▶ [Input data]
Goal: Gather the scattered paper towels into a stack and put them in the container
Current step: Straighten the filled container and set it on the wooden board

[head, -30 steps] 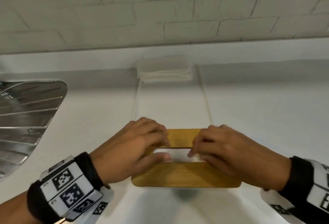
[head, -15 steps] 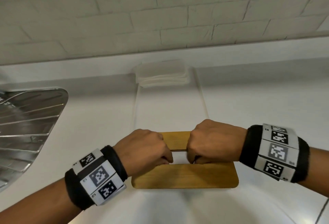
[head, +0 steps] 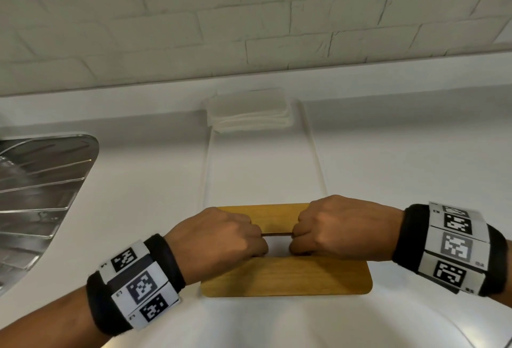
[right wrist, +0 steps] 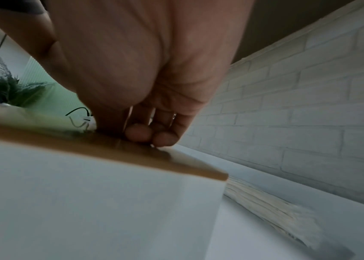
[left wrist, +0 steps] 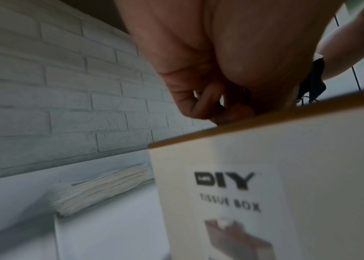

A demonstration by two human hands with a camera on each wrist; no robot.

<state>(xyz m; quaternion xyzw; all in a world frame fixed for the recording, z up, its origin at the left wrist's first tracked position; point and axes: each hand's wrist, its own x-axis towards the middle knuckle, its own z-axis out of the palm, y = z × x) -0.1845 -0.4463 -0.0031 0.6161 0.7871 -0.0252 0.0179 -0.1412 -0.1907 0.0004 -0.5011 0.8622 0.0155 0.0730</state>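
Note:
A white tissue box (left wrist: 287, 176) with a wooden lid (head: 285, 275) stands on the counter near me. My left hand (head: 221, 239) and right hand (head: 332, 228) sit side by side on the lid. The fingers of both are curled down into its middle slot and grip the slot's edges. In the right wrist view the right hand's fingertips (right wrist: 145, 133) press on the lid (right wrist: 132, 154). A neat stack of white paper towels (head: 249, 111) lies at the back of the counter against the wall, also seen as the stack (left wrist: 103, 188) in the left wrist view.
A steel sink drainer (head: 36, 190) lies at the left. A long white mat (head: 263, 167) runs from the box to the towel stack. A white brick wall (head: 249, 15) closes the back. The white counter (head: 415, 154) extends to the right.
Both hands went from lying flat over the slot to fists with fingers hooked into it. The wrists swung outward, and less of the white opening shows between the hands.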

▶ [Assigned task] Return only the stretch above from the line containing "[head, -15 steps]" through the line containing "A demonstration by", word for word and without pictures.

▶ [Finished exercise]
[head, -15 steps] 
[head, +0 steps] 
[right wrist, +0 steps] 
[left wrist, +0 steps] 

A demonstration by two human hands with a camera on each wrist; no robot.

Work on the answer is now done.